1- Skin Lightening Cream: In the subcontinent apparently they prefer them fair, and marketers aren't afraid of filling that niche with a product. I've seen similar products in South East Asia. Two products that I can recall are Fair and Handsome (for men) and Fair and Beautiful (for woman). Coming from a country that is so sensitive about issues of skin color and taught to be proud of what ever you are, these ads and commercials just don't sit quite right with me. In one commercial a guy is playing volleyball, he makes a play, but all the girls kind of laugh him off because he's dark (apparently). I can't understand what is being said, so in my mind I just hear, "No one wants you darky! lololololololol!" Maybe it isn't that bad. He then uses the advertised product, gets lighter skin, sees one of those chicks that laughed at him while riding his manly scooter, and she's like, "Wow! You are totally doable now that you aint so dark!" Or something to that effect in Hindi. They then ride off into the sunset. Praying on peoples insecurities is nothing new in marketing, so I don't know why it bothers me so much, but ya, it just sits awkward with me.

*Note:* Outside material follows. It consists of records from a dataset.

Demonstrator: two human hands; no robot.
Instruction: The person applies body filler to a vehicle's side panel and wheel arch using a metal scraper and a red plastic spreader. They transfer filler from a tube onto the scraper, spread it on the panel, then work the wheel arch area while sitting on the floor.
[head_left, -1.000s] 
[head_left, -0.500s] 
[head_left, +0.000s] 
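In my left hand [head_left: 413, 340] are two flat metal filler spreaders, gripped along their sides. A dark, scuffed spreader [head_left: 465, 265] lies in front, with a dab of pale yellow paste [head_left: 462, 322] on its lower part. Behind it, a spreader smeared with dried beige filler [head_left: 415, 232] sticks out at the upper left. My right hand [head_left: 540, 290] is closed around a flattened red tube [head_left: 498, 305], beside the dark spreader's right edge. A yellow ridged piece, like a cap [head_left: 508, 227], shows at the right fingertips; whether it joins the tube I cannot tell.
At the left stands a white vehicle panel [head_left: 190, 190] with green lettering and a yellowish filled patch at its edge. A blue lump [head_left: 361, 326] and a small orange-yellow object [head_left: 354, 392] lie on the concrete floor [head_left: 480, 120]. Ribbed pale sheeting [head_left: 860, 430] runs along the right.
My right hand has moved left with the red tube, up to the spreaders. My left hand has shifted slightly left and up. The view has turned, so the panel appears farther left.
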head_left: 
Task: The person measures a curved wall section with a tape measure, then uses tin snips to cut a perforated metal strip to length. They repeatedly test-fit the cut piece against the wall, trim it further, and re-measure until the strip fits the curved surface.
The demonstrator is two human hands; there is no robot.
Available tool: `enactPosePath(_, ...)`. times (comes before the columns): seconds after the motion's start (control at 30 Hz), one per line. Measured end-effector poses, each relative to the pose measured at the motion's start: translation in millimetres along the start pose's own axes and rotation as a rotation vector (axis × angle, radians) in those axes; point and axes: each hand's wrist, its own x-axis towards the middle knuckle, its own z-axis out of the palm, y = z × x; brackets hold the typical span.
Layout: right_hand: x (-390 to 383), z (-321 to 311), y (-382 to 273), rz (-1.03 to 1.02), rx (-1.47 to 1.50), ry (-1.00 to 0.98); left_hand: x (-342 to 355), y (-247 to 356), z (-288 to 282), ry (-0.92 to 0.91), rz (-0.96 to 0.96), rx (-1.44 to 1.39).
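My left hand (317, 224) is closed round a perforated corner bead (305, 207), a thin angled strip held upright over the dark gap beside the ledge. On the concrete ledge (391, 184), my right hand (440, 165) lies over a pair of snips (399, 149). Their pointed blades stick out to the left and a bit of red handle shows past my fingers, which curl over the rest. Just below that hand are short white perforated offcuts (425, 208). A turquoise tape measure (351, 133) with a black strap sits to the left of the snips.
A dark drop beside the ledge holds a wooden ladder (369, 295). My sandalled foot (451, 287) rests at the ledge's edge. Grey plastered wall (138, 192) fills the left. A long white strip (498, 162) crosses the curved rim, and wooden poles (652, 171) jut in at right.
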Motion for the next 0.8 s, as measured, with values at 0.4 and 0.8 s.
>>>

Honorable Mentions (or the things that aren't as bad as they sound)
-Power going out for long intervals during the day. Aside from keeping us from the internet to do work, I actually don't mind it too much. Sure electricity is nice, but so is reading a book and not feeling guilty that you could be more productive.

-Undrinkable tap water. Sure you can't drink from the tap, but after getting a water cooler (that heats or cools at least when we have power) it isn't that big a deal. The deposit for a full 5 gallon container was like 280 (NRS about 4$) and to fill it with water is like 60 NRS.

-Dirty Streets. Yeah trash collection isn't Kathmandu's strong suit, but really a little burning trash here and there is easy to ignore. Even the streams and rivers that double as open sewers don't really bother me all that much, though I won't be going swimming in them any time soon. The trick is to see that it works in it's own way, and the US had many similar kind of locals less than a hundred years ago as far as sanitation.

Since much of this post sounds kind of negative about Nepal, I'll try and end on a positive note. The weather here has been great. Due to the type of climate all the buildings have these awesome flat roofs where you can sit out, soak up some sun, see some mountains and read a good book. Although the city is somewhat chaotic, it feels very free. That all by itself is worth every bit of the things that may take some getting use to, and much more.

Final Note: Kim and I will be hiking in the Langtang region for the next two weeks, so this blog will be lacking updates. Please check back when we get back! I promise to have some kick ass pictures!!